Exercise requirements: Report how many lines in the data include the string "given", and add nothing else.

[Data entries]
--------------------
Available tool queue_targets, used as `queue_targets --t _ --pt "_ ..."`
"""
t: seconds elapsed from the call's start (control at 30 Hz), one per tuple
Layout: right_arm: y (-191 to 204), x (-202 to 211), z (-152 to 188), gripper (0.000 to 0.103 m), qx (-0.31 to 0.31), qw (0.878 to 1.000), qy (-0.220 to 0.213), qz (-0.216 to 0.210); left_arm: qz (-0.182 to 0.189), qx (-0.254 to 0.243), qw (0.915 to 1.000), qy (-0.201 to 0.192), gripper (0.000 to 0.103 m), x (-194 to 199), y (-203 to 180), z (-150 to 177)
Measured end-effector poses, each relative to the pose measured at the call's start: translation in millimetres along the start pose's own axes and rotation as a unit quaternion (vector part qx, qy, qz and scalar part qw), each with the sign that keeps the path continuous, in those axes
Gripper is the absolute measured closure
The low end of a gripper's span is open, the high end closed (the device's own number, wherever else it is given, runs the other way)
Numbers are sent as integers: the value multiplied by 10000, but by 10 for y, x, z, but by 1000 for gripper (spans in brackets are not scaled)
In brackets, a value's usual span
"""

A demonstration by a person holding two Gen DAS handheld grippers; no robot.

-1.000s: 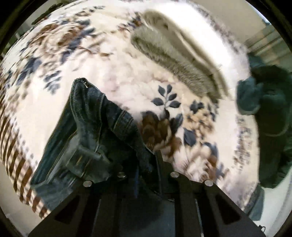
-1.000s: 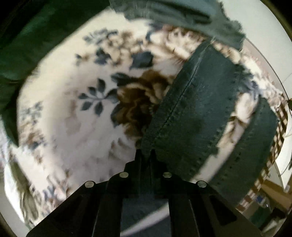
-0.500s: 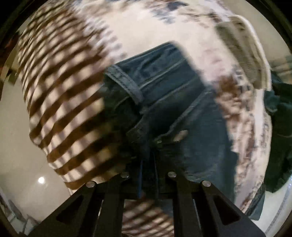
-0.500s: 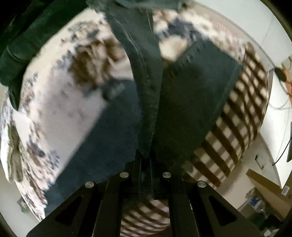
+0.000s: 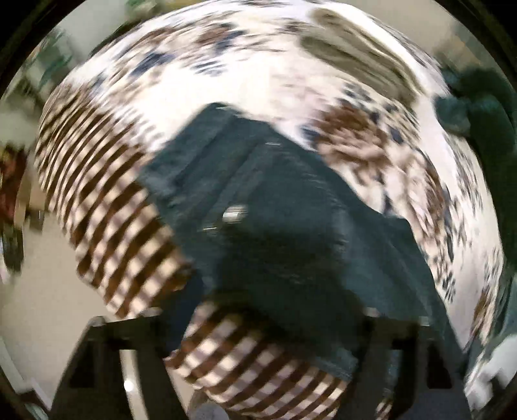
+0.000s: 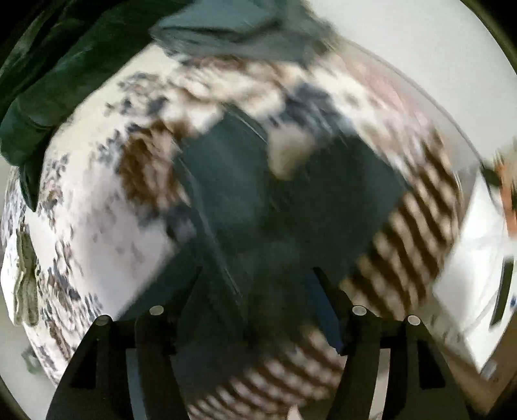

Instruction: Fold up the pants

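My jaws are standing wide apart on both sides, and the jeans [image 5: 274, 226] are lying across the bed [image 5: 265, 61] right ahead of them, covering its near edge. Bare floral blanket is lying open beyond the jeans. A folded beige cloth [image 5: 355, 58] is sitting farther back. A dark green heap [image 5: 484, 122] is crowding the right in the left view, and a grey-blue garment [image 6: 239, 29] is blocking the far side in the right view.
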State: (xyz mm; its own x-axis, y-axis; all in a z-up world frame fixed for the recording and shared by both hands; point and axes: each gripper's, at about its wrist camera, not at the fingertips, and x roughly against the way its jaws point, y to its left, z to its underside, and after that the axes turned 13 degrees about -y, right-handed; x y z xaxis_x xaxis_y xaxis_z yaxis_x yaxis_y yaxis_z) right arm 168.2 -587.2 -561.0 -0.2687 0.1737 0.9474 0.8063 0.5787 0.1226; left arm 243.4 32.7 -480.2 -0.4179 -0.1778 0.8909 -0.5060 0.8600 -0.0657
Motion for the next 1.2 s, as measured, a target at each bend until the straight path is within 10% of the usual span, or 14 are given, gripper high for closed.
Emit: queue_targets --t 0.27,0.33,0.4,0.6,0.83,1.13,1.2 --pt "1025 -1022 -140 29 2116 9739 462 675 119 -953 9949 324 28 -380 -697 259" --pt "955 -1038 -125 67 2285 9681 352 966 165 -1067 9933 401 28 -384 -742 363" --pt "721 -830 -189 94 2041 9719 -75 1172 194 -1179 9918 447 28 -378 -766 386" --pt "-616 -377 -328 93 -34 9899 -217 1398 260 -1264 9900 574 28 -390 -832 450" --pt "-1662 -279 -89 73 -2573 9659 -17 278 289 -1199 9898 709 28 -366 -855 578" --pt "-995 -544 324 73 -1899 9799 479 -388 -59 -547 9962 670 28 -289 -307 378" --pt "-936 -620 361 98 -1805 9827 385 -152 -132 -381 9967 708 28 -318 -151 298"
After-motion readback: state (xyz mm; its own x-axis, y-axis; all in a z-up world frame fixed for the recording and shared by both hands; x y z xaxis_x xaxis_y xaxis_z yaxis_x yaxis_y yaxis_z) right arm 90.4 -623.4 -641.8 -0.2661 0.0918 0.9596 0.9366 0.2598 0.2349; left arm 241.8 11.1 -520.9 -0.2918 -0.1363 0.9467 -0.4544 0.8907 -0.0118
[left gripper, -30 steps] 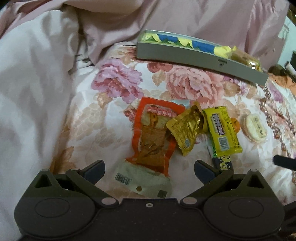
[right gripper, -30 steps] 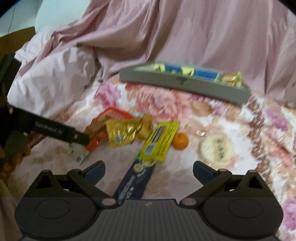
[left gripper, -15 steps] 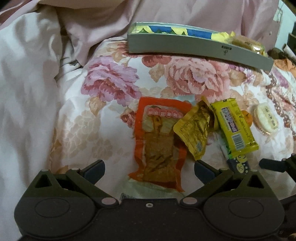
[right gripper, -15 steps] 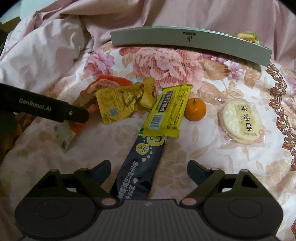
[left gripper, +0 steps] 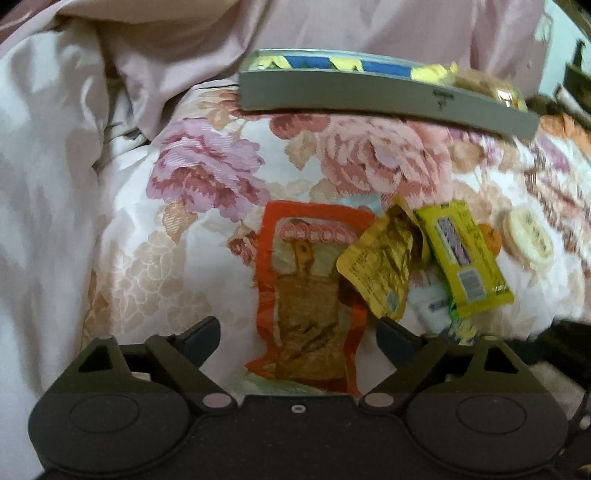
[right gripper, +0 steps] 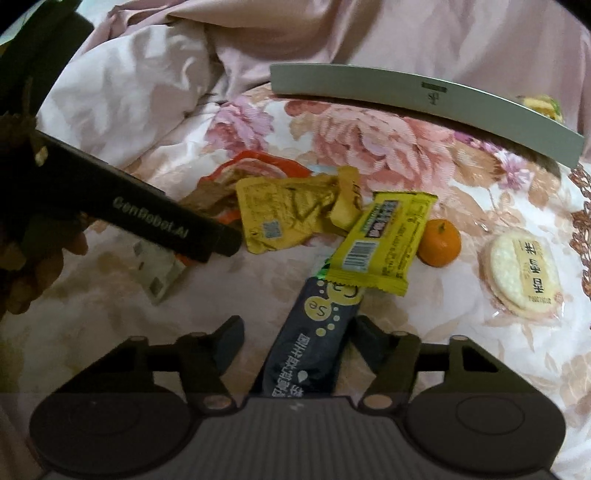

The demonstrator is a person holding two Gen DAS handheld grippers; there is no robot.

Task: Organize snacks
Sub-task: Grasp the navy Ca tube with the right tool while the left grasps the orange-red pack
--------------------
Written solution: 2